▸ **What is expected**
Repeat the listing below in full, exactly as it stands.

▸ **Collected material**

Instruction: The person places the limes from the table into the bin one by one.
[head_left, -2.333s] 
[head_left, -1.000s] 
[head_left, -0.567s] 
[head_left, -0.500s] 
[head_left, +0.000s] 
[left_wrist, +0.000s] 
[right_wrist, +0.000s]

▸ **Response area**
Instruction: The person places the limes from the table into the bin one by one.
[head_left, -2.333s] 
[head_left, -1.000s] 
[head_left, -0.567s] 
[head_left, -0.500s] 
[head_left, +0.000s] 
[left_wrist, +0.000s] 
[right_wrist, +0.000s]

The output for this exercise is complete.